SCHREIBER: Let’s promote it with the public. I think that is the part where we do not do a good job. The real estate association does a nice job. Every time I see a real estate commercial I think, “Why aren’t we doing commercials?” Why aren’t we talking about brokers and quality and what we do as bankers in a positive way? Not just be the guys in suits who want to take everybody’s money. That’s really the media perception of us. We’re missing big opportunities, there is no doubt about that.

FOGARTY: What are the biggest changes in the business that you have seen?

ADAMOWSKI: One of the biggest changes is the move to quality. We’ve gone from stated “I’ll take anything” to “I don’t care what you have, we’re going to have to do all this.” If you are in the third-party market, we are actually we are verifying and redoing those loans several times during the process, from the broker to Lisa’s organization to Wells Fargo.

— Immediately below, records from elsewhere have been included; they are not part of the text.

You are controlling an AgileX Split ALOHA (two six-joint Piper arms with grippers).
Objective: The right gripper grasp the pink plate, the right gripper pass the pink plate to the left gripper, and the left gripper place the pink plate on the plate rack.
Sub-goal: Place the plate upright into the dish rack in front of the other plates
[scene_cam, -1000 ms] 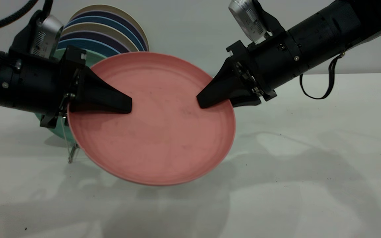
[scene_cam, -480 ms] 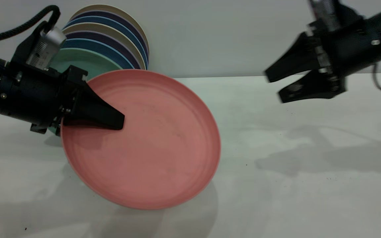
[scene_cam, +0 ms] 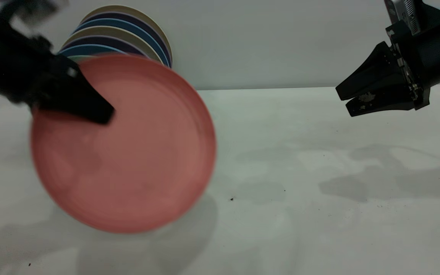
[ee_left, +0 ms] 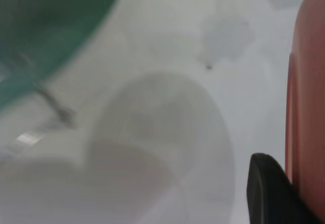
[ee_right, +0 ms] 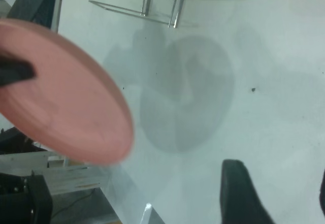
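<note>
The pink plate (scene_cam: pixel 128 149) hangs tilted above the table at the left, in front of the rack's plates. My left gripper (scene_cam: pixel 103 114) is shut on its upper left rim, one black finger lying across the plate's face. In the left wrist view that finger (ee_left: pixel 269 193) presses against the pink plate's edge (ee_left: pixel 307 107). My right gripper (scene_cam: pixel 344 103) is open and empty, high at the far right, well away from the plate. The right wrist view shows the pink plate (ee_right: pixel 61 97) and the silver wire plate rack (ee_right: pixel 152 10) far off. The rack is hidden in the exterior view.
Several blue, purple and cream plates (scene_cam: pixel 128 34) stand upright in a row at the back left behind the pink plate. A mint-green plate (ee_left: pixel 45 26) sits in the rack closest to the pink plate. The white table (scene_cam: pixel 319 191) stretches out to the right.
The right gripper let go of the pink plate and drew back to the right. The left gripper carried the plate leftward and raised its held rim toward the rack.
</note>
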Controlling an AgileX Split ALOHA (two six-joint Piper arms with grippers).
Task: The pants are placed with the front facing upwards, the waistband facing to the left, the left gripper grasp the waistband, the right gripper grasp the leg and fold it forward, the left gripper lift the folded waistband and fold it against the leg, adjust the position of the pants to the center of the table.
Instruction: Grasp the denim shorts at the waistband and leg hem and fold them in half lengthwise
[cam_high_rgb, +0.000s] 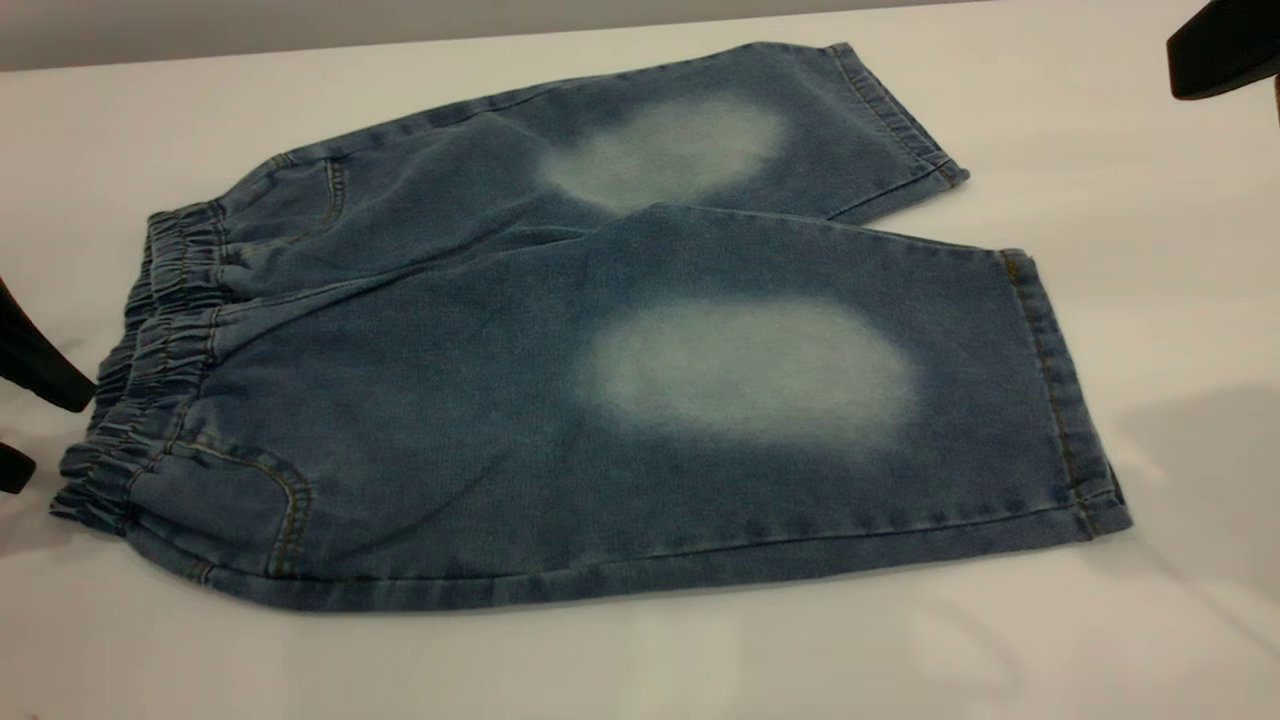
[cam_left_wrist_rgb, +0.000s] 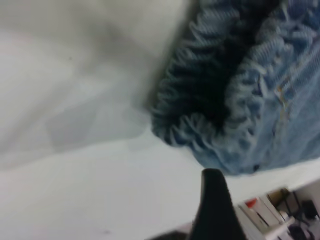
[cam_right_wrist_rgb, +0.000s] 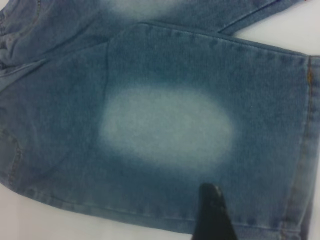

THOMS: I think one of the biggest ideas is that home values don’t have to appreciate. We’re seeing people whom have to think about that and because of that there is a thing going against us that had been working in our favor. It is not the safe place to put money anymore.

PICKEL: I don’t think servicing values have gone up in respect to the amount of quality loans that have been done and the amount of due diligence that has been done on those loans.

ADAMOWSKI: There is the potential long-term piece of that because people are going to stay in their home longer, that is not built into that equation either.